In 2006, Stipe released an EP that comprised six different cover versions of Joseph Arthur's "In The Sun" for the Hurricane Katrina disaster relief fund. One version, recorded in a collaboration with Coldplay's Chris Martin, reached number one on the Canadian Singles Chart.
Also in 2006, Stipe appeared on the song "Broken Promise" on the Placebo release Meds. Continuing his non-R.E.M. work in 2006, Stipe sang the song "L'Hôtel" on the tribute album to Serge Gainsbourg entitled "Monsieur Gainsbourg Revisited" and appeared on the song "Dancing on the Lip of a Volcano" on the New York Dolls album "One Day It Will Please Us to Remember Even This".
"That voice. It's an extraordinary voice," said U2's Bono in 2003. "I often tell him I think he's a crooner, and he doesn't like that very much. But it is sort of one part some sort of Bing Crosby '50s laid-back crooner, and one part Dolly Parton," he added, laughing.

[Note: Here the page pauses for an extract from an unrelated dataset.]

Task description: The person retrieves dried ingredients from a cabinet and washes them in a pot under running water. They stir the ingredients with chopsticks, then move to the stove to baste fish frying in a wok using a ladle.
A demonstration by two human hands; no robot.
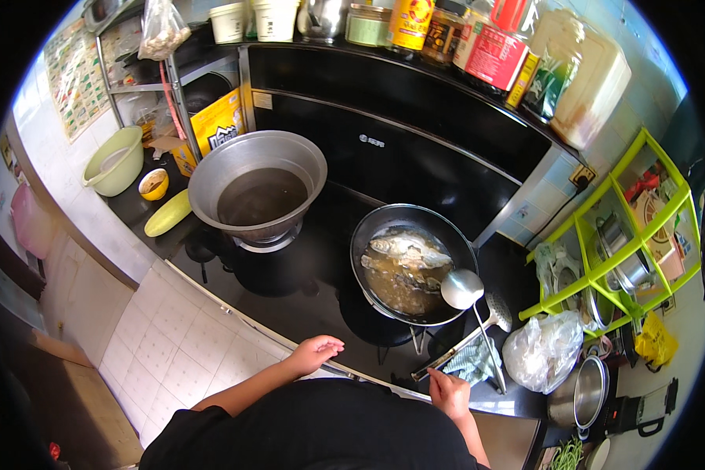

Stipe insisted that many of his early lyrics were "nonsense", saying in a 1994 online chat, "You all know there aren't words, per se, to a lot of the early stuff. I can't even remember them." In truth, many early R.E.M. songs had definite lyrics that Stipe wrote with care. Stipe explained in 1984 that when he started writing lyrics they were like "simple pictures", but after a year he grew tired of the approach and "started experimenting with lyrics that didn't make exact linear sense, and it's just gone from there." In the mid-1980s, as Stipe's pronunciation while singing became clearer, the band decided that its lyrics should convey ideas on a more literal level. Mills explained, "After you've made three records and you've written several songs and they've gotten better and better lyrically the next step would be to have somebody question you and say, are you saying anything? And Michael had the confidence at that point to say yes . . . Stipe incorporated more politically-oriented concerns into his lyrics on Document and Green. "Our political activism and the content of the songs was just a reaction to where we were, and what we were surrounded by, which was just abject horror," Stipe said later. "In 1987 and '88 there was nothing to do but be active." While Stipe continued to write songs with political subject matter like "Ignoreland" and "Final Straw", later albums have focused on other topics. Automatic for the People dealt with "mortality and dying. Pretty turgid stuff", according to Stipe, while Monster critiqued love and mass culture.
Stipe has made a number of acting appearances on film and on television. Stipe appeared in an episode of The Adventures of Pete & Pete as an ice cream man named Captain Scrummy. Stipe has appeared as himself with R.E.M. on Sesame Street playing a reworked version of "Shiny Happy People" called "Furry Happy Monsters", and appeared in an episode of The Simpsons titled "Homer the Moe", where R.E.M. was tricked into playing a show in Homer Simpson's garage.